A gente só está vendo reformas que não nos formam, nos deformam. Sandra Reis, benzedeira e moradora de Piedade

Sonhar e manter a história viva

4 - Francisco Xavier - Francisco Xavier
Memorial Nascente às parteiras no bairro de Piedade, em Vitória (ES)
Imagem: Francisco Xavier

O projeto Ativar Piedade foi adaptado para uma apresentação em São Paulo, na 13ª Bienal de Arquitetura, onde pôde ser conhecido por meio de uma instalação com áudios, mapas, fotografias e ambiente imersivo no Centro Cultural São Paulo.

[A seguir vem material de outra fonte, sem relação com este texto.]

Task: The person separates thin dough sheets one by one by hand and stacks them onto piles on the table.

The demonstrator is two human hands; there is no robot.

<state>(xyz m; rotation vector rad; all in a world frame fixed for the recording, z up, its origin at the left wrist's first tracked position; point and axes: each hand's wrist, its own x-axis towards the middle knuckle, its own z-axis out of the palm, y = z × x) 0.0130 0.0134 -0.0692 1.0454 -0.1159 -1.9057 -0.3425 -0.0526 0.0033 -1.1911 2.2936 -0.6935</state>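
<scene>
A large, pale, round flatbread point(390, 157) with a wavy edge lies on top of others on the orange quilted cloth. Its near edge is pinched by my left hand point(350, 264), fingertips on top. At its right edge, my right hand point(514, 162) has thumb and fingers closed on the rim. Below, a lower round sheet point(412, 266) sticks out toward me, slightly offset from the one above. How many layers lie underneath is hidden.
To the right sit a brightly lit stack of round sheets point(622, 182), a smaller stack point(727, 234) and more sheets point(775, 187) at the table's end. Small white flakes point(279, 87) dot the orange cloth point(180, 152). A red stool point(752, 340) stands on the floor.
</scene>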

"Como assim, Piedade em São Paulo? O morro não pode sair daqui", ouviu das crianças Dona Sandra, ao retornar da capital paulista. Ela conta que só essa troca sobre a viagem e a dinâmica do projeto estimularam a imaginação, o sonho, que andava escasso.

Olhar para os pequenos, lembrando sempre dos mais velhos, é prática cotidiana na vida da moradora. "Porque a comunidade só é viva com a história de vida", diz ela.